TASK BRIEF: Please return the data that follows precisely as written, but without the images.

AVAILABLE DATA:
=== Section Start ===

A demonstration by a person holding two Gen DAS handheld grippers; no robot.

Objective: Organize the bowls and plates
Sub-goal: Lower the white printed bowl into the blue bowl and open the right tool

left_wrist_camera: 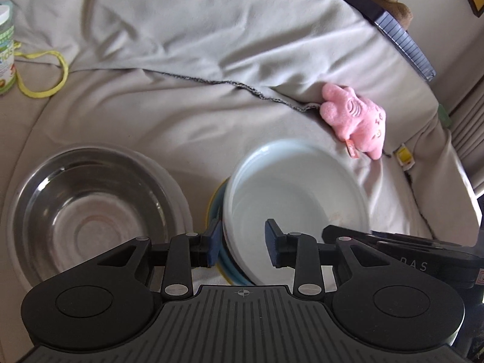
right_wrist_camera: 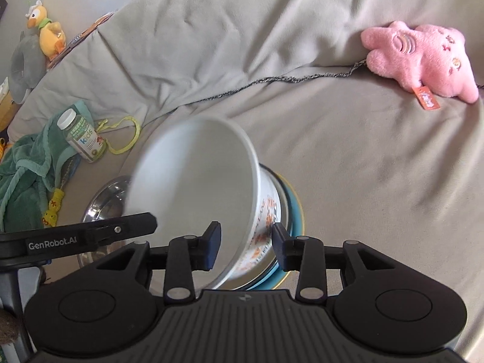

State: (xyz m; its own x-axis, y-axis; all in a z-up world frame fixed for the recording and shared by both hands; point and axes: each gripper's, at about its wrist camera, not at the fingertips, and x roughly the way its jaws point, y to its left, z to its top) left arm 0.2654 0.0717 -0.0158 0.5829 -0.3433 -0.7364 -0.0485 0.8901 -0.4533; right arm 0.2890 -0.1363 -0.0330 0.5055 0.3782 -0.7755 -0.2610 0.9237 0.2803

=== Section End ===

FINAL ANSWER:
A demonstration by a person holding two Gen DAS handheld grippers; no robot.

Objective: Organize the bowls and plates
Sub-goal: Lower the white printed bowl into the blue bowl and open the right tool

left_wrist_camera: 
right_wrist_camera: 

State: (xyz m; its own x-axis, y-axis; all in a z-up world frame fixed for the recording and shared by both hands; point and axes: each gripper's, at about its wrist camera, not at the fingertips, and x roughly the way its jaws point, y to its left, z to its top) left arm 0.2654 0.0717 -0.0158 0.5829 -0.3433 -0.7364 -0.0485 0.8901 -0.4533; right arm 0.2890 -0.1363 -0.0330 0.5055 0.3782 -0.7755 -0.2610 0.9237 0.2803

That concludes the answer to this exercise.